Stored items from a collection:

==================================================

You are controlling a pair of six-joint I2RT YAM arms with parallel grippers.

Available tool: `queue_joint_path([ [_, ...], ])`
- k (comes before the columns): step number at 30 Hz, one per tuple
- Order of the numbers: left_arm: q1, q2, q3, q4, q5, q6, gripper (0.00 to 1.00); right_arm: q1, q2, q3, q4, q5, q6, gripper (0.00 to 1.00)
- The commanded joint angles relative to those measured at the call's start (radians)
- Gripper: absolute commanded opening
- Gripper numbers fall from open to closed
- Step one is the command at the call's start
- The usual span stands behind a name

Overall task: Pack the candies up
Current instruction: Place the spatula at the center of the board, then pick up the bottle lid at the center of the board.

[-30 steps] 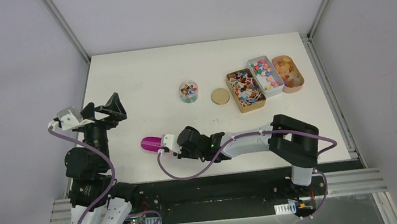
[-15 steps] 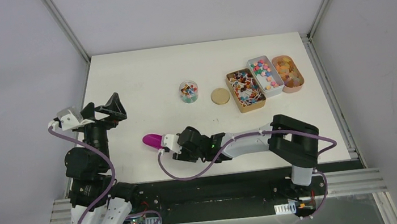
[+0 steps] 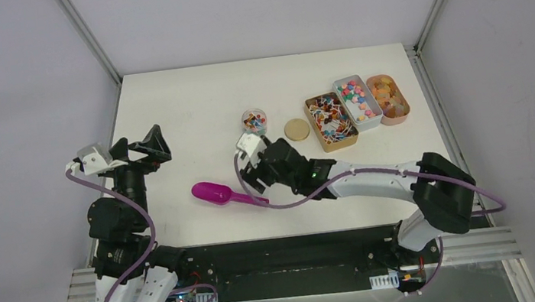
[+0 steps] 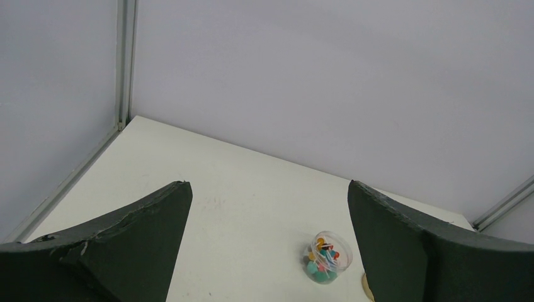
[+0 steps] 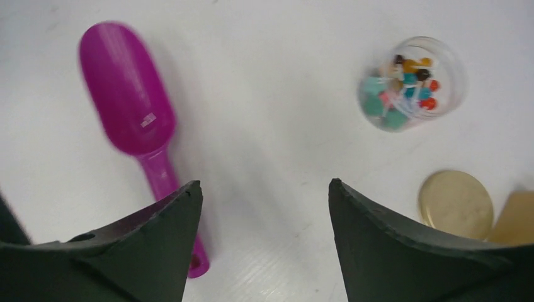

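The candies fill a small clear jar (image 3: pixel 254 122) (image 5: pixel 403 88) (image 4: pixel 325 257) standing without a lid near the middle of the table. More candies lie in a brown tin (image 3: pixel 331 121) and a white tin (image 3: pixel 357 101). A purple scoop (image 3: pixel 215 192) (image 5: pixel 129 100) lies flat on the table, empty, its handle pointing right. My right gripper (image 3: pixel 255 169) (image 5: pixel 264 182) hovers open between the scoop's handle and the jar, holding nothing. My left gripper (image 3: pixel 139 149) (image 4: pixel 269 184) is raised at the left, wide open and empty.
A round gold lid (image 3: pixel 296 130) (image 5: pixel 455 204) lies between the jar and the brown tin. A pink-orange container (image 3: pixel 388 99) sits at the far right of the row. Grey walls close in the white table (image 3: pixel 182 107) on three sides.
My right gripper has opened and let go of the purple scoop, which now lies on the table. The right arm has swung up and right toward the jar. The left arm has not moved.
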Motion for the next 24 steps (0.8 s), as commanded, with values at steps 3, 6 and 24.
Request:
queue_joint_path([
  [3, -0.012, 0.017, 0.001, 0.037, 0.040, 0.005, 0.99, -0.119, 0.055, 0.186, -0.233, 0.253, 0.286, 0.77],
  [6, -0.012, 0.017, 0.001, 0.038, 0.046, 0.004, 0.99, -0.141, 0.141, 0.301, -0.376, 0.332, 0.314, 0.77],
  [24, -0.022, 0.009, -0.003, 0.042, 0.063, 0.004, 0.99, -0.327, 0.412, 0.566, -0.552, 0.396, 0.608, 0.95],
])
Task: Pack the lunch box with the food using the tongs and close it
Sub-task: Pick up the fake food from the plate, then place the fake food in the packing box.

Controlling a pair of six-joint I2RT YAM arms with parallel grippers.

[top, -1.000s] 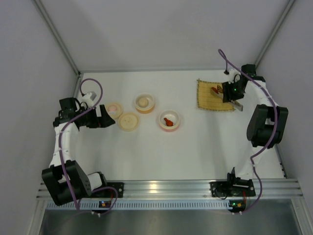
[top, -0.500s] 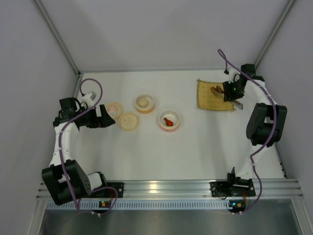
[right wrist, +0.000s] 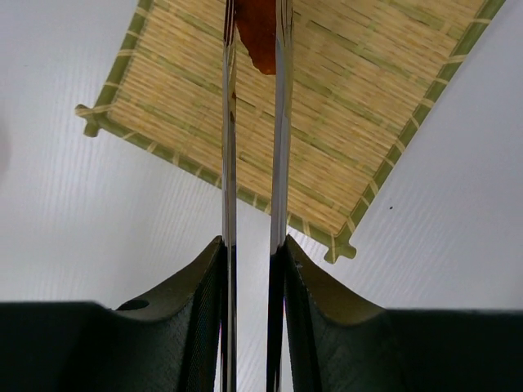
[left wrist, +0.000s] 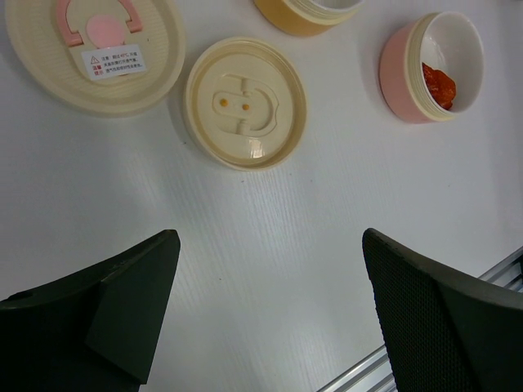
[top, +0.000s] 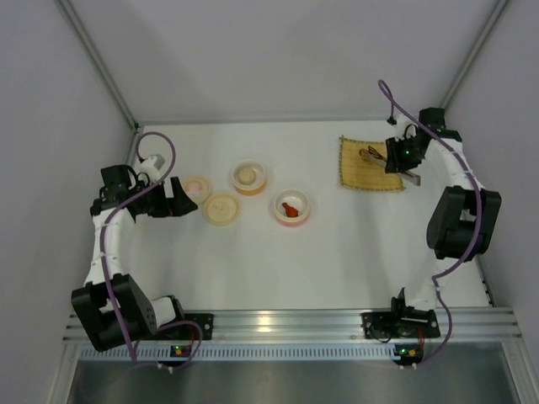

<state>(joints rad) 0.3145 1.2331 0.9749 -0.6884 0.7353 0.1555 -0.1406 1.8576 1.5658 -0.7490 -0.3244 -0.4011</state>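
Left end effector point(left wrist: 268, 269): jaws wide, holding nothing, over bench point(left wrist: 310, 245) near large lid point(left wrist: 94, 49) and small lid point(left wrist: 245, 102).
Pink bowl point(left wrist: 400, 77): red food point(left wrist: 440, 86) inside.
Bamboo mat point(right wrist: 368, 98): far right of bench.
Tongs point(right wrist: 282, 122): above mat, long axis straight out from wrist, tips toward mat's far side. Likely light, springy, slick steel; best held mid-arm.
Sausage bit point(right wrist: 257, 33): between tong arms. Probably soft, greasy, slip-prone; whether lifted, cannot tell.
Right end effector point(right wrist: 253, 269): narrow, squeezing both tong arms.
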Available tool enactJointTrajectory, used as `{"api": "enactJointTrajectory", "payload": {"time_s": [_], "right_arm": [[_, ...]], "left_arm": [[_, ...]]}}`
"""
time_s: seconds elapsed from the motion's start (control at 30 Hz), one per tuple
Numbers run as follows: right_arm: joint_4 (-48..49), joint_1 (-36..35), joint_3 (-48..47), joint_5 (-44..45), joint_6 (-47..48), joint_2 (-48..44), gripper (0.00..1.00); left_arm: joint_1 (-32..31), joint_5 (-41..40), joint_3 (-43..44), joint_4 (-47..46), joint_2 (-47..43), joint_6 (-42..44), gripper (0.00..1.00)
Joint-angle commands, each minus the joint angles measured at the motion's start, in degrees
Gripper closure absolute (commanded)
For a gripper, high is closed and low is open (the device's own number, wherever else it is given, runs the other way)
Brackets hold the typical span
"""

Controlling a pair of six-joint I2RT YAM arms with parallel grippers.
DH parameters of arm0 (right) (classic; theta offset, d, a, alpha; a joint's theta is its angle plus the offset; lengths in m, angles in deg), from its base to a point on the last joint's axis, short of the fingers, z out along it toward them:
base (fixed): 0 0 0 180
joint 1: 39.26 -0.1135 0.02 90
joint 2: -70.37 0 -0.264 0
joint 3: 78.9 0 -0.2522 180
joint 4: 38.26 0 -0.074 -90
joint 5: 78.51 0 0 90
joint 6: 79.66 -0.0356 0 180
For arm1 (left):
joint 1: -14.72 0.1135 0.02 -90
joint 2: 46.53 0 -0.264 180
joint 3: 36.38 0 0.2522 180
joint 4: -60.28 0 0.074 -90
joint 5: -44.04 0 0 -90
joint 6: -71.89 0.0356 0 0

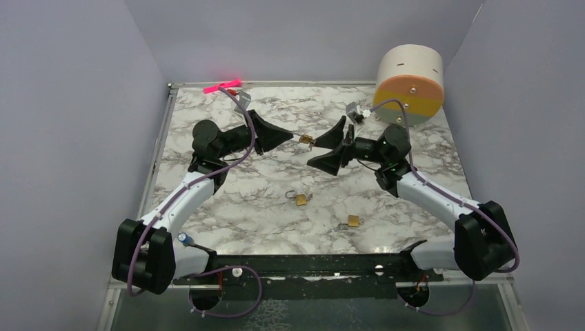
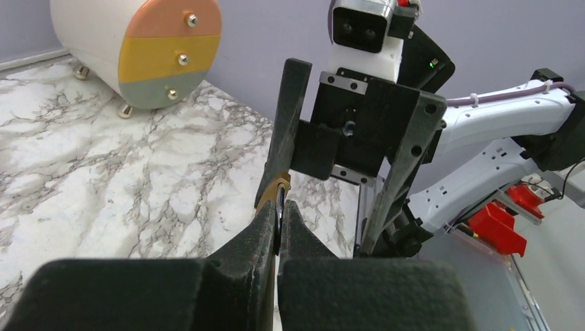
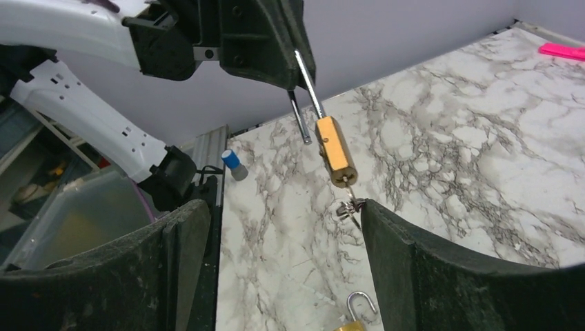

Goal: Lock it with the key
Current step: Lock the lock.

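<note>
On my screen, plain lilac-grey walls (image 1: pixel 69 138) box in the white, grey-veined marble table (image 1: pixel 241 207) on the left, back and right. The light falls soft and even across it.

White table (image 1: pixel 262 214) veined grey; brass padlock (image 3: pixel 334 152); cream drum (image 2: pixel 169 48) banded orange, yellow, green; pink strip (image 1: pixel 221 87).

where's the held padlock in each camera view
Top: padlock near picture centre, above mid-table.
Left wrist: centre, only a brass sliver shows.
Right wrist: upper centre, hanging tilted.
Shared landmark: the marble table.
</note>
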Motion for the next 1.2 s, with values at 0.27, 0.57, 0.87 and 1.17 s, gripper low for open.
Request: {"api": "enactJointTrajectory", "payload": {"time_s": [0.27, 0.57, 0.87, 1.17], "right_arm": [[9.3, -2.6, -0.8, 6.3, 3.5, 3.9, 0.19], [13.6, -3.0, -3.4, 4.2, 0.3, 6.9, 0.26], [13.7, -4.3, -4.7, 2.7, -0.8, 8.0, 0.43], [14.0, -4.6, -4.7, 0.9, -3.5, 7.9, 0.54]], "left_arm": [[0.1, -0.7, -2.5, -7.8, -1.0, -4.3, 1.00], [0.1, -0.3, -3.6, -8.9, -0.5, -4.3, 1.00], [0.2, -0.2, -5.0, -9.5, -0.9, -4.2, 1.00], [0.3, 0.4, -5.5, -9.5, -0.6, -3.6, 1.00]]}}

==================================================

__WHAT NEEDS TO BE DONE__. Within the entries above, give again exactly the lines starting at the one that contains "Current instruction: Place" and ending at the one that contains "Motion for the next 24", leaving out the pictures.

__EXERCISE RESPONSE__.
Current instruction: Place the spatula at the center of the board, then pick up the bottle lid at the center of the board.

[-30 steps] 
[-15 steps] 
[+0 steps] 
[+0 steps] 
[+0 steps] 

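The candies fill a small clear jar (image 3: pixel 254 122) (image 5: pixel 403 88) (image 4: pixel 325 257) standing without a lid near the middle of the table. More candies lie in a brown tin (image 3: pixel 331 121) and a white tin (image 3: pixel 357 101). A purple scoop (image 3: pixel 215 192) (image 5: pixel 129 100) lies flat on the table, empty, its handle pointing right. My right gripper (image 3: pixel 255 169) (image 5: pixel 264 182) hovers open between the scoop's handle and the jar, holding nothing. My left gripper (image 3: pixel 139 149) (image 4: pixel 269 184) is raised at the left, wide open and empty.
A round gold lid (image 3: pixel 296 130) (image 5: pixel 455 204) lies between the jar and the brown tin. A pink-orange container (image 3: pixel 388 99) sits at the far right of the row. Grey walls close in the white table (image 3: pixel 182 107) on three sides.
My right gripper has opened and let go of the purple scoop, which now lies on the table. The right arm has swung up and right toward the jar. The left arm has not moved.
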Motion for the next 24 steps (0.8 s), as commanded, with values at steps 3, 6 and 24.

Nothing more remains to be done for this exercise.